What to produce ▸ Reproduce exactly, and only, the lines below from the one containing "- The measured" through the one containing "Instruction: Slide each".

(Saved entries)
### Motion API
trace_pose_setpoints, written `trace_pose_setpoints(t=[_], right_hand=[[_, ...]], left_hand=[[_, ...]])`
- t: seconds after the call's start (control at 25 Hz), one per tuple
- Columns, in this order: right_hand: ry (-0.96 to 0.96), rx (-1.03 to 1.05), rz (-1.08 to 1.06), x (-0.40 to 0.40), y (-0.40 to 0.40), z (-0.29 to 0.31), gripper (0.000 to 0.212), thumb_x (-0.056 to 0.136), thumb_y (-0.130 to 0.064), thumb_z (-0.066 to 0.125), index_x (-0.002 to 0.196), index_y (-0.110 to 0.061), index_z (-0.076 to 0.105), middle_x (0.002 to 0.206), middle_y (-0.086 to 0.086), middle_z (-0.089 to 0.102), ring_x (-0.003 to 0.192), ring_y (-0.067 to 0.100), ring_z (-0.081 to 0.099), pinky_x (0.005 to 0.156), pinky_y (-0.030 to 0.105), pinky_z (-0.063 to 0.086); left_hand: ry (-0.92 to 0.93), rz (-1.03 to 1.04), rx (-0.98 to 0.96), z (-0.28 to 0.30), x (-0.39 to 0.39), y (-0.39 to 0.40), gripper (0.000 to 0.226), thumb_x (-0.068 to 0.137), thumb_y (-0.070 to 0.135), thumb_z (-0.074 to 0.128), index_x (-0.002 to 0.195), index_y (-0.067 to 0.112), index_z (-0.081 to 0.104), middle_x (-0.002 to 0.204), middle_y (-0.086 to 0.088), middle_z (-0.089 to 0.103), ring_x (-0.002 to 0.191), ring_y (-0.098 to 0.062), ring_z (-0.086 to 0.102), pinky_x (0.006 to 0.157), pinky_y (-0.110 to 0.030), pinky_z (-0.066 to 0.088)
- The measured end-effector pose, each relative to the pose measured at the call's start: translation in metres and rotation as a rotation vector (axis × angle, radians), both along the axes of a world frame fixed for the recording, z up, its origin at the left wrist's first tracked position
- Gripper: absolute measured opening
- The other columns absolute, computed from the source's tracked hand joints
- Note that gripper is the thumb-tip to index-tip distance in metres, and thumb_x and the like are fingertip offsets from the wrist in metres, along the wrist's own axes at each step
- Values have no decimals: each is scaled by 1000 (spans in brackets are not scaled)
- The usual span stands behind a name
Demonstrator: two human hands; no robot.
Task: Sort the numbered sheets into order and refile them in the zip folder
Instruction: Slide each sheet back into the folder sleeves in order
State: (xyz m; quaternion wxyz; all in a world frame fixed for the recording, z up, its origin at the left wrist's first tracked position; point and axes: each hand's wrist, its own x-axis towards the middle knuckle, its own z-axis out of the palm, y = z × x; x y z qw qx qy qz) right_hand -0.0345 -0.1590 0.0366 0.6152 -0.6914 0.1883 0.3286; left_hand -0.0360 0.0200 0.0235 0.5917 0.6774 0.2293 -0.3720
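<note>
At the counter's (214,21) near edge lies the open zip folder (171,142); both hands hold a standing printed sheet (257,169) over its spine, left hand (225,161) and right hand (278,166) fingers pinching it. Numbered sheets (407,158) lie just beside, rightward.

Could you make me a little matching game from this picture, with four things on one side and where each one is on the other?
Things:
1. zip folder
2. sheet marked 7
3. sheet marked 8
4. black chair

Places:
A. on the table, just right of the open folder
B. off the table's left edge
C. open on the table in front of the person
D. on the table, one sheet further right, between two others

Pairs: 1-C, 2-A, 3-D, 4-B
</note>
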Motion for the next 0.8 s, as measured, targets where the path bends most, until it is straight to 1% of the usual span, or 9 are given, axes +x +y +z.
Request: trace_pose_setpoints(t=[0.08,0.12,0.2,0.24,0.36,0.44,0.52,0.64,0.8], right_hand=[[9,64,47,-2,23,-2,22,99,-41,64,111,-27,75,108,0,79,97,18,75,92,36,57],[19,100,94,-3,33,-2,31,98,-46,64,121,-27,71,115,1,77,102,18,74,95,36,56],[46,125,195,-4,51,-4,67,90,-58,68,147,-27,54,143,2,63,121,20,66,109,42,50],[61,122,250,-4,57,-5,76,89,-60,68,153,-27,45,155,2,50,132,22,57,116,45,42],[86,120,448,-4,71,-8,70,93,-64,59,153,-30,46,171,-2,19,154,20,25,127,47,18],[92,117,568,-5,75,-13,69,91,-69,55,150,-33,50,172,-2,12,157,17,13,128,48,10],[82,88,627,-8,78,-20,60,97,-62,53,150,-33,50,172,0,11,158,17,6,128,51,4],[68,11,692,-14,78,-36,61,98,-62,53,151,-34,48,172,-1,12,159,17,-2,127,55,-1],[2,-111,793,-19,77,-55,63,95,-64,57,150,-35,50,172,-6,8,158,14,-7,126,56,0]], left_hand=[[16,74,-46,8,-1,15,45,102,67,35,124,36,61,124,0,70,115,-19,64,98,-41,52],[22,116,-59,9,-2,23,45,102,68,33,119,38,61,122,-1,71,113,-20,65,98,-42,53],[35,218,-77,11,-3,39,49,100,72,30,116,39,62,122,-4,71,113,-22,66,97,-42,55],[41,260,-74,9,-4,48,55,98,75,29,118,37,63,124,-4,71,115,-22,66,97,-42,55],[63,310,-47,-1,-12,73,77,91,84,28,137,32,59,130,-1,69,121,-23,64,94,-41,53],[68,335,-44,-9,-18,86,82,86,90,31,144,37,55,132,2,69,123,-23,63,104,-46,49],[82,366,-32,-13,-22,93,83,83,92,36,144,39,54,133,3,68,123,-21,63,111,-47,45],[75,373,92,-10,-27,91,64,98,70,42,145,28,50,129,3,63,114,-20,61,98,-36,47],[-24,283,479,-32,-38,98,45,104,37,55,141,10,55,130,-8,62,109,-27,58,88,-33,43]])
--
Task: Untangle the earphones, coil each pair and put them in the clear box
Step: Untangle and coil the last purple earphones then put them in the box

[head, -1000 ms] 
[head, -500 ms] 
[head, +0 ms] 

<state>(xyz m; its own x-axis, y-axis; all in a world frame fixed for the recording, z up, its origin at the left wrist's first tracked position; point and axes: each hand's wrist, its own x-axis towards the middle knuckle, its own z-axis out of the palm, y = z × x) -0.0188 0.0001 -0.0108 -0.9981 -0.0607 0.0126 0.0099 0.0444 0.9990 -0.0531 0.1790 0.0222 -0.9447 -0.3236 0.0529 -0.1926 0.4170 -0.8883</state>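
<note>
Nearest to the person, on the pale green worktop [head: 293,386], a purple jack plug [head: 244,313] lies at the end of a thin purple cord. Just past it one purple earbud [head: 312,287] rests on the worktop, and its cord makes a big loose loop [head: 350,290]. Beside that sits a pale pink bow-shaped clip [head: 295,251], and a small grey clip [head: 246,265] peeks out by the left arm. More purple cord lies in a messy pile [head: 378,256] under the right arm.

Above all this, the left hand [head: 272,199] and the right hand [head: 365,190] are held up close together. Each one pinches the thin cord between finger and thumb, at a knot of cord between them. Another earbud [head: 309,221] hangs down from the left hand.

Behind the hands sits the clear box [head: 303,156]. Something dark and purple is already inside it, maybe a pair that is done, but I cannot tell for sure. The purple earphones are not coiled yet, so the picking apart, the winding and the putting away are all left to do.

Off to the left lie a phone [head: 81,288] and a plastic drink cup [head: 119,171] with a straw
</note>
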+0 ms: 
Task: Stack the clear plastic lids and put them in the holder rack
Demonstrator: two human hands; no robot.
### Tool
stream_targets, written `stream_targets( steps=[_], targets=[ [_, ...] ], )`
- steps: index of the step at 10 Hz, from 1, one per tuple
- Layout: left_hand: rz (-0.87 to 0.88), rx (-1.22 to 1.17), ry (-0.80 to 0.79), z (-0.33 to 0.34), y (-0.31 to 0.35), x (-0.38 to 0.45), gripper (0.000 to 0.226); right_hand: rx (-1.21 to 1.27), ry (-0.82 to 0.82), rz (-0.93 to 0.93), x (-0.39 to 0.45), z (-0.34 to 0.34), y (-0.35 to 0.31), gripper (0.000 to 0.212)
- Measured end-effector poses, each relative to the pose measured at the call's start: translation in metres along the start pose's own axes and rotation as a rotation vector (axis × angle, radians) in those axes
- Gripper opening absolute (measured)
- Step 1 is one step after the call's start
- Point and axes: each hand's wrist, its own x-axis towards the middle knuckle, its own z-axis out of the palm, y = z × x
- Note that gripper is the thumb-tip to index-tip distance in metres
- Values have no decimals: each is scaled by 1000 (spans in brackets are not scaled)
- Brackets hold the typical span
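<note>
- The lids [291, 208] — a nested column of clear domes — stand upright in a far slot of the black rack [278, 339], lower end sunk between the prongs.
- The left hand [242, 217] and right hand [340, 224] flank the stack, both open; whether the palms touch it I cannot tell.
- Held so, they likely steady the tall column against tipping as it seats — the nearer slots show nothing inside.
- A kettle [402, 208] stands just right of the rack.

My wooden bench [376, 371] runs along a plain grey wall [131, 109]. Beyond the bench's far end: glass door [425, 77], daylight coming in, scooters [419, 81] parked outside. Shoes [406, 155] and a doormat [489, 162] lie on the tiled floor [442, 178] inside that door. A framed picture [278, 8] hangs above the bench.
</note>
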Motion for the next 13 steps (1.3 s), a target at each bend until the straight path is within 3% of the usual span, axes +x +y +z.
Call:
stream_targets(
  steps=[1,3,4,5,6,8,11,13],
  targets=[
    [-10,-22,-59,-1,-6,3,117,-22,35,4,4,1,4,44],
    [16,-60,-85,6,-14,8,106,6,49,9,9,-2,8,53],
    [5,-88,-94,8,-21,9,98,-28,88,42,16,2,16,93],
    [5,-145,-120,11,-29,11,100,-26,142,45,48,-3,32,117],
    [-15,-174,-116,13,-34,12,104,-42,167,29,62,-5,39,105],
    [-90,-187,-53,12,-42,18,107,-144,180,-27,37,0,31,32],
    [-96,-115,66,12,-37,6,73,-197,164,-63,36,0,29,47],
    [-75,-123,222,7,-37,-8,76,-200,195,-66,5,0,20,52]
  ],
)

Answer box ▸
- The measured end-effector pose, each relative to the pose measured at the call's start: translation in metres and rotation as a rotation vector (axis × angle, radians), both along the axes of a world frame fixed for the recording, z up, its origin at the left wrist's first tracked position
- Gripper: absolute measured opening
- The other columns absolute, computed from the source's tracked hand joints
- Note that gripper is the thumb-tip to index-tip distance in metres, and thumb_x and the like are fingertip offsets from the wrist in metres, along the wrist's own axes at each step
- Values have no decimals: each is scaled by 1000 (spans in brackets are not scaled)
- The usual span stands behind a name
Demonstrator: two human hands; no robot.
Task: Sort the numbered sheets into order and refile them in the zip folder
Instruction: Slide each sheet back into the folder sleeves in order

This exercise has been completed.